The call came in late on Friday afternoon. He answered the phone himself, having let the secretary leave early.
“Newsome, Newsome, Newsome and Newsome. How may I help you?”
“May I speak, please, with Mr. Newsome?”
“I’m sorry, sir, but he’s no longer with us.”
“Then may I speak with Mr. Newsome?”
“He retired two years ago.”
“Well, how about Mr. Newsome?”
“He’s in Chicago finishing up depositions.”
“What about Mr. Newsome?”
Carl Newsome, long a Henny Youngman fan, loved to do that. He was indeed the fourth generation of the Newsome family in the firm, but it was now only he and his father. His grandfather, who had started the firm, was deceased. His uncle had retired. His father really was in Chicago finishing up depositions.
“Mr. Newsome, my name is Wiley Wood. I live in Chicago, but I’m looking for an attorney there in Stapleton for a real estate deal with a short turn-around. You do that type work?”
“Yes sir, Mr. Wood; I do. What are you looking at?”
“I’m buying two properties there in Stapleton. One is a house and the other is a small undeveloped parcel next door. The seller is ‘motivated’ as they say; I understand that he’s under pressure to sell to pay off a loan coming due. He’s giving me a good deal, but I have to close by end of next week .”
“Mr. Wood, I’m sure I can help you get this done. Who’s the seller? I need to make sure I don’t have a conflict.”
“Jasper Haynes. He owns the house and the lot. I seem to recall that his wife may own part of it, too. You’ll have to figure that out when you run title. Jasper is the only person I’ve been dealing with.”
“Yeah, I know Jasper, but I don’t represent him, so I’m good on conflicts. You have a term sheet you can send me?”
“Well, actually, it’s just the terms written down on a piece of paper that Jasper and I signed. I’ll email you that. The other piece of this is that I’m financing the purchase with a bank here in Chicago. They told me that I can pick whatever attorney I want to represent me and to close the loan. You handle that, too?”
“I can do that. You have to understand though, that we have to be clear on who I’ll represent. The bank will require that I be clear that I represent them. Practically, it may not be a big deal if you’re OK with signing the bank’s form loan documents and you’re not interested in negotiating them. You and the bank will have the same interest in getting the title conveyed directly, so that part won’t be a problem Legally, though, everyone’s got to be clear that I represent the bank. ”
“I understand. I’ve closed deals like this with this bank before, and we didn’t have a problem. I’ll give the bank your contact information so they can work directly with you on their part of it.”

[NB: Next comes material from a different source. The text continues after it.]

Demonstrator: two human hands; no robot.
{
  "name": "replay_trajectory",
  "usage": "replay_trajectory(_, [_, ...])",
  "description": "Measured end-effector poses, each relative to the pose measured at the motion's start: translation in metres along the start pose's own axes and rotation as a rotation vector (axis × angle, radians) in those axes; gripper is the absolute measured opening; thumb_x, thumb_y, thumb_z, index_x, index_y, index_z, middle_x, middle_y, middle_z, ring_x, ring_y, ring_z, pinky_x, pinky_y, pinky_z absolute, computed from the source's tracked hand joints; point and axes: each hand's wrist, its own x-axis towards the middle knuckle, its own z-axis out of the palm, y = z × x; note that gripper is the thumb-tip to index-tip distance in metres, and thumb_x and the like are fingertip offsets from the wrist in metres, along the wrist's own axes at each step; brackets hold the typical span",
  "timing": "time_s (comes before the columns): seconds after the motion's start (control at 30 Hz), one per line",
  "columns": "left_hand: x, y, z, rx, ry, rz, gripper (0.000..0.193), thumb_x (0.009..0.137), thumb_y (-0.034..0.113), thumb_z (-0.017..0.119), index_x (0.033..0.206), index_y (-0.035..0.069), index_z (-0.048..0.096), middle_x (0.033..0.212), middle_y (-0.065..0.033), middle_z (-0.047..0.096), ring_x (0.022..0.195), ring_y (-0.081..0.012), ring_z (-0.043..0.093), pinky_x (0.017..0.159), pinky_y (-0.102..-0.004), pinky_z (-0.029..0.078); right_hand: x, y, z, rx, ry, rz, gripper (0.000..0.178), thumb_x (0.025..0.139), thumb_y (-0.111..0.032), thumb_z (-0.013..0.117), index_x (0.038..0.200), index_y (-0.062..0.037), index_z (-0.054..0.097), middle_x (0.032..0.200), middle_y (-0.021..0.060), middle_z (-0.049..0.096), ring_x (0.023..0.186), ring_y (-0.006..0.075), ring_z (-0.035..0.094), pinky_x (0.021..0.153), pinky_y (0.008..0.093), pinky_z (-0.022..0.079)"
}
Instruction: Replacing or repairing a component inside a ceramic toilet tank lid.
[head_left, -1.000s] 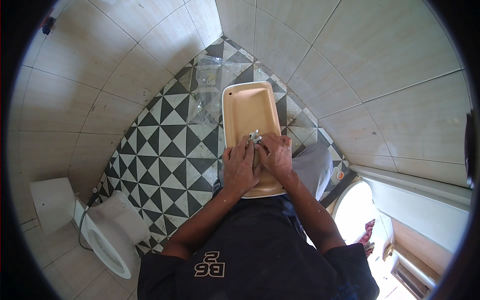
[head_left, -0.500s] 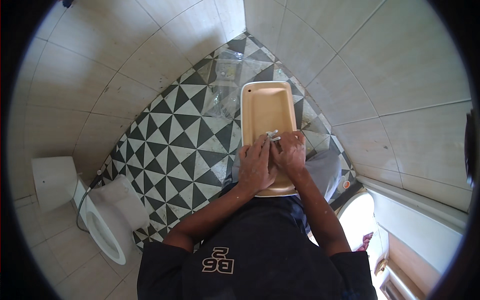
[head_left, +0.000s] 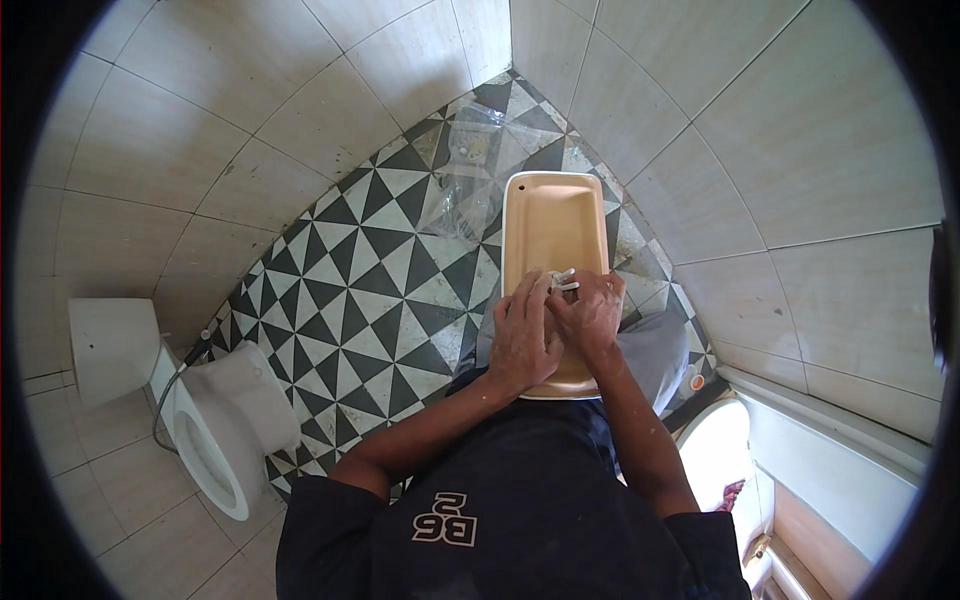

“That’ll work. If you’ll email me the deal terms, and your lender gets the loan package to me on time, we should be able to make close by the end of next week, Mr. Wood. Will you be here for the closing?”
“Yes, I was planning to be there. I would like to push for Thursday to give us a day’s leeway, since I understand Jasper’s loan has to be paid off by Friday.”
“Good. I’ll look forward to meeting you. I’ll go ahead and call Mr. Haynes and see if I can get the information from him to go ahead and run title.
Carl called Jasper Haynes as soon as he hung up with Wood.
“Mr. Hayes, this is Carl Newsome, an attorney here in town. I understand that you’re selling some property to a Mr. Wiley Wood? Mr. Wood just called me and asked me to close it for him. I thought I’d go ahead and call you and see if I could get a jump on it, since I understand you all need to close next week.”
“Yes, sir. That’s correct. I have a loan with Short Falls Bank coming due end of next week, and with the banking world being like it is, my banker told me there’s no way they’ll extend me. So I gotta get ‘em paid off with this sale. Tell me what I can get to you to get going.”
“Well, Mr. Wood is sending me the terms. The most time-sensitive thing right now is the title search. I understand that you’re selling your house and a vacant property next door? Can you send me deeds or anything on those?”
“Yeah, selling the house and a lot next door. We thought that it might all go commercial one day, but time just ran out on us. I think I can send you copies of the deeds. I own the house with my wife Mildred. The lot next door I own in a limited liability company that I formed with my brother Jarvis. Name of the company is Haynes Brothers Investments, LLC.”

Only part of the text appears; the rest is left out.